§ **WORK REQUEST**
Your task is to copy each line of the material that includes "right".

§ **MATERIAL PROVIDED**
——
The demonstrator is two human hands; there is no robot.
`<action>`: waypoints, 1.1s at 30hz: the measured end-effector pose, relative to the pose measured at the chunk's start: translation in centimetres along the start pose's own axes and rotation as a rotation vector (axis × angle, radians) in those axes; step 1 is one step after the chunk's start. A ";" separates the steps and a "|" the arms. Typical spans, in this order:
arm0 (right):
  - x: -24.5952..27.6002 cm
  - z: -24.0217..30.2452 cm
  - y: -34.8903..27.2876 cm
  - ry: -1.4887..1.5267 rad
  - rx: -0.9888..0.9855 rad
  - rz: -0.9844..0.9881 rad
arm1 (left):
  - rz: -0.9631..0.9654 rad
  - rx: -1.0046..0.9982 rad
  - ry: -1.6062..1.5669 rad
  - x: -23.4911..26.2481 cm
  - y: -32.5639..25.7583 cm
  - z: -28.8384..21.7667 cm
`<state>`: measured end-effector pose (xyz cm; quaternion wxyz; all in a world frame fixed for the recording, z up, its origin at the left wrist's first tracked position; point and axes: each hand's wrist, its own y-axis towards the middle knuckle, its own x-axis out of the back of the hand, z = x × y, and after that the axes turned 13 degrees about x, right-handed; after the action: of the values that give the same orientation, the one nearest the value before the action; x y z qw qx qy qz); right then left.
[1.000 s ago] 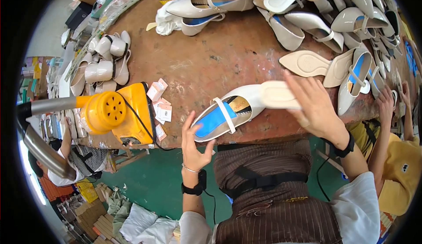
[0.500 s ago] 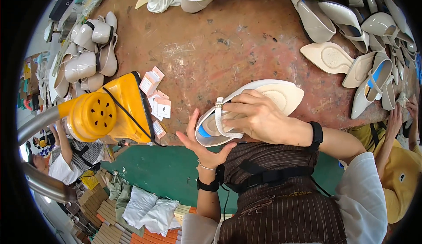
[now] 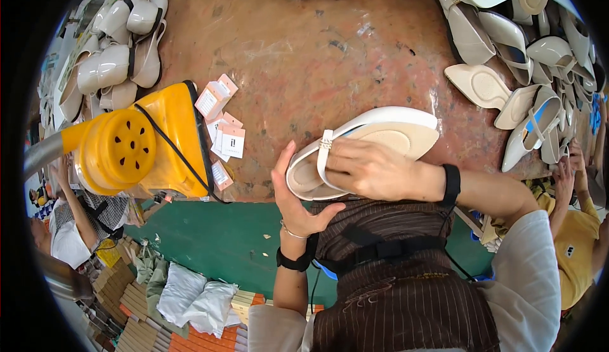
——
§ **EXERCISE SOLUTION**
arm0 (right):
`<state>`: measured end-effector pose (xyz cm; quaternion wxyz; all in a world frame fixed for the recording, z up, its origin at the left wrist's first tracked position; point and axes: each hand's wrist, its own y-axis towards the middle knuckle, its own x-axis out of the back of the hand, z = x × y, and after that the axes turned 13 degrees about x, right-handed; after the action: of the values that give the same orientation, the one nearest the value before the action; x y z qw qx qy qz); right then left.

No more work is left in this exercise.